Column: It’s the year for the Cicada
Published 7:34 am Thursday, May 24, 2007
By Staff
If you haven't been keeping up with the bug news, you might be in for a big surprise here in the upper Midwest.
This is the year for emergence of the 17-year cicadas in this area. The enormous size and even more enormous quantity of these hulking honkers could freak out those afflicted with bug paranoia.
Cicadas are big, as in a broad, boxy-looking, one inch long with transparent wings folded over the top of their bodies. There are several dozen cicada species and all have quite long life cycles, at least as far as bugs go.
In most species, the larvae live underground unseen for two to eight years before they finally emerge as adults. These emergences are not synchronized so we have some cicadas coming and going every year. These species are grouped together under the heading of annual cicadas. Not much to get excited about there.
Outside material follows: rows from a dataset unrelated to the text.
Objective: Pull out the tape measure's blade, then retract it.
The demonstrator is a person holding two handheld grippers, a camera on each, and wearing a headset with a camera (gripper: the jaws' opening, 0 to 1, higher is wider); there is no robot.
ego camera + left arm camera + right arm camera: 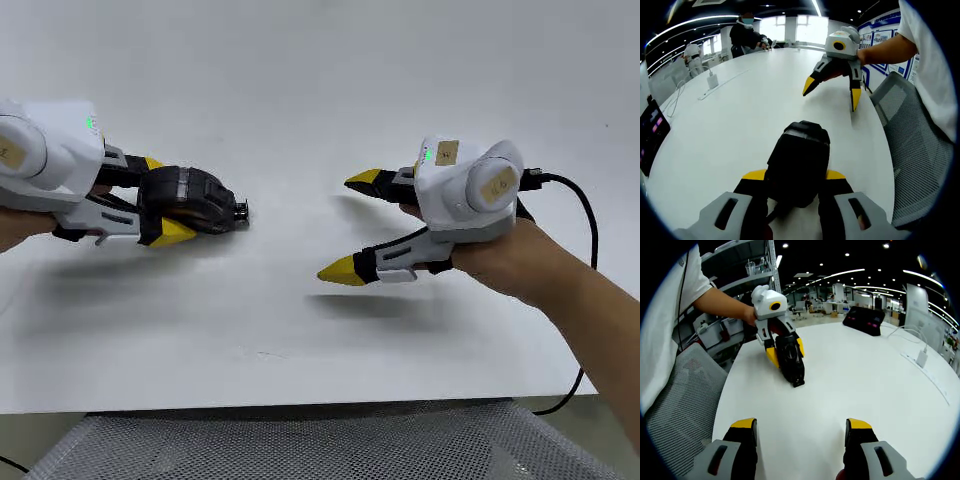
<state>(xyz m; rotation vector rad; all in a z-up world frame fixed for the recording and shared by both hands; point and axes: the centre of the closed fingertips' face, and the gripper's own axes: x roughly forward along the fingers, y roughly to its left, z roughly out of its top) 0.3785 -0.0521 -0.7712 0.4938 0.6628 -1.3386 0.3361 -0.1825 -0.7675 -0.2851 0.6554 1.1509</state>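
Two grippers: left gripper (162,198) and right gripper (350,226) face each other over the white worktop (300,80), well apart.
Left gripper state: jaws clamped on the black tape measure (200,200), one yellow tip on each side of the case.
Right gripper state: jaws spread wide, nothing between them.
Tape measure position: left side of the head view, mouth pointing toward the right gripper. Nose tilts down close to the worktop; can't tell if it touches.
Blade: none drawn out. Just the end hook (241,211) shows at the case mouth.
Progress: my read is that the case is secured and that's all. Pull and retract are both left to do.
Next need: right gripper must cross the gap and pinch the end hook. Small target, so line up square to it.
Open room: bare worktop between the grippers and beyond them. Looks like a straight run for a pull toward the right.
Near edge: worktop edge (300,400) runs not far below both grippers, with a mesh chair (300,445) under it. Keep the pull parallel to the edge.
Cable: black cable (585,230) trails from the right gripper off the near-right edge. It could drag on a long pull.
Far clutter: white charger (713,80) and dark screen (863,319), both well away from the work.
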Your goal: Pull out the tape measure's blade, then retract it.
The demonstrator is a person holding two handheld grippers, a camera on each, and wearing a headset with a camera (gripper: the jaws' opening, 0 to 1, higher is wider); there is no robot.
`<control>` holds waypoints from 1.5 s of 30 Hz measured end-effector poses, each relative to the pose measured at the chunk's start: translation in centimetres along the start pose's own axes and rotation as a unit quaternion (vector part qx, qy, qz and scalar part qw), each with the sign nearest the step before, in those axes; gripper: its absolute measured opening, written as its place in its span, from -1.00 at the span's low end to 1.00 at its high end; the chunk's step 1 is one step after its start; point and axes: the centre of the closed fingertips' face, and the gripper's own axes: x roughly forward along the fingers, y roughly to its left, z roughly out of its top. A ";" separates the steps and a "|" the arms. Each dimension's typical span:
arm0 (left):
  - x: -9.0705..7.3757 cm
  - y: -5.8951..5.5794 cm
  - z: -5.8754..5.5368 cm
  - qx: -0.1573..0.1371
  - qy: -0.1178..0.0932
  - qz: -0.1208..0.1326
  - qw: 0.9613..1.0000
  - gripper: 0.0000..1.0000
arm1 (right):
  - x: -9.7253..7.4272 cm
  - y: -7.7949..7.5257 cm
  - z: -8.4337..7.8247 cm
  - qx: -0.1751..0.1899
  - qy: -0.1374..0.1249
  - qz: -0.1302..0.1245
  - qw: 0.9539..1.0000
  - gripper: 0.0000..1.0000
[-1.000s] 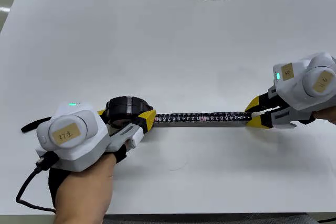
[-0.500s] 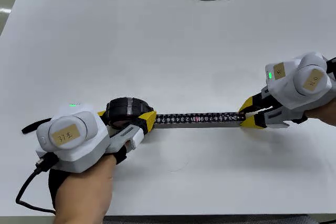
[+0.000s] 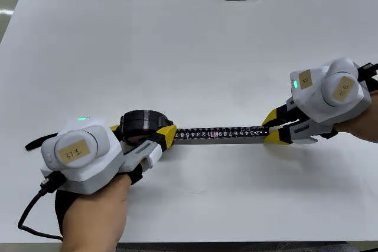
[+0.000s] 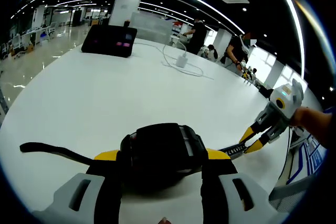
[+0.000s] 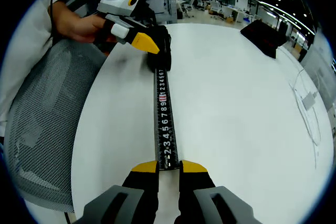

It's the other grouping consisting of seven cicada species that provide a real event. These are called the periodical cicadas. They emerge only once every 13 years or 17 years, depending on the species.
The 13-year species live further south and are not scheduled for this year so we won't concern ourselves with them. It's the 17-year cicadas that are scheduled to appear here in the upper Midwest. Their emergence is synchronized on a regional basis so on a given few nights they all emerge at once, seemingly taking over the world. This emergence is expected in southern Michigan, Indiana, Illinois, southern Wisconsin and Iowa.
It started earlier this month in the south of the region and is working northward as the soil warms. So what do I mean by lots of cicadas? In the heaviest populated areas there can be tens to hundreds of thousands per acre with record emergences reaching up to one and half million per acre. For you non-farmers an acre is 210 feet by 210 feet, less than two football fields. That's a lot of bugs, especially when they're the size of winged cows!
The prolonged life cycle of 17-year cicadas is unique. The nymph lives in an underground burrow ranging from a few inches to a few feet long, sucking the juices from roots for sustenance. Here it stays for the obligatory 17 years, going through five molts, as it grows larger. On a warm spring evening of the final magic year it digs an exit tunnel and crawls above ground.
The timing is believed to be triggered by soil temperature reaching 64 degrees. This explains how all the cicadas in an area emerge at the same time. The nymph crawls to nearby vegetation and molts into an adult cicada. At this point the outer shell is soft, which is called the teneral stage. The teneral adult makes its way into a tree where it simply hangs out for the next few days waiting for its shell to harden. Then they're finally ready for business.
For the next month or so the males gather in groups in the tree tops and begin "singing" to attract the girls. This is the familiar buzzing sound all cicada species make with special structures in their abdomen called tymbals. The songs are very complex and specific to the species. These tree top concerts can become very large, especially as the gals begin showing up to check out the choir boys. Once mated the females excavate Y shaped nests in living twigs, laying about 20 eggs per nest and up to six hundred eggs in all. In six to 10 weeks the eggs hatch, the nymphs fall to the ground and dig their burrows where they will reside for 17 years.
The size and number of the adult cicadas may wig us out but they are harmless. They don't sting, bite or transmit disease. However, if enough of them gather to dine on a small tree or shrub they may cause some damage to the plant. There are often too many cicadas for pesticides to be effective. If there are concerns cover the plant with some sort of screening like cheesecloth until they move on. Carpe diem.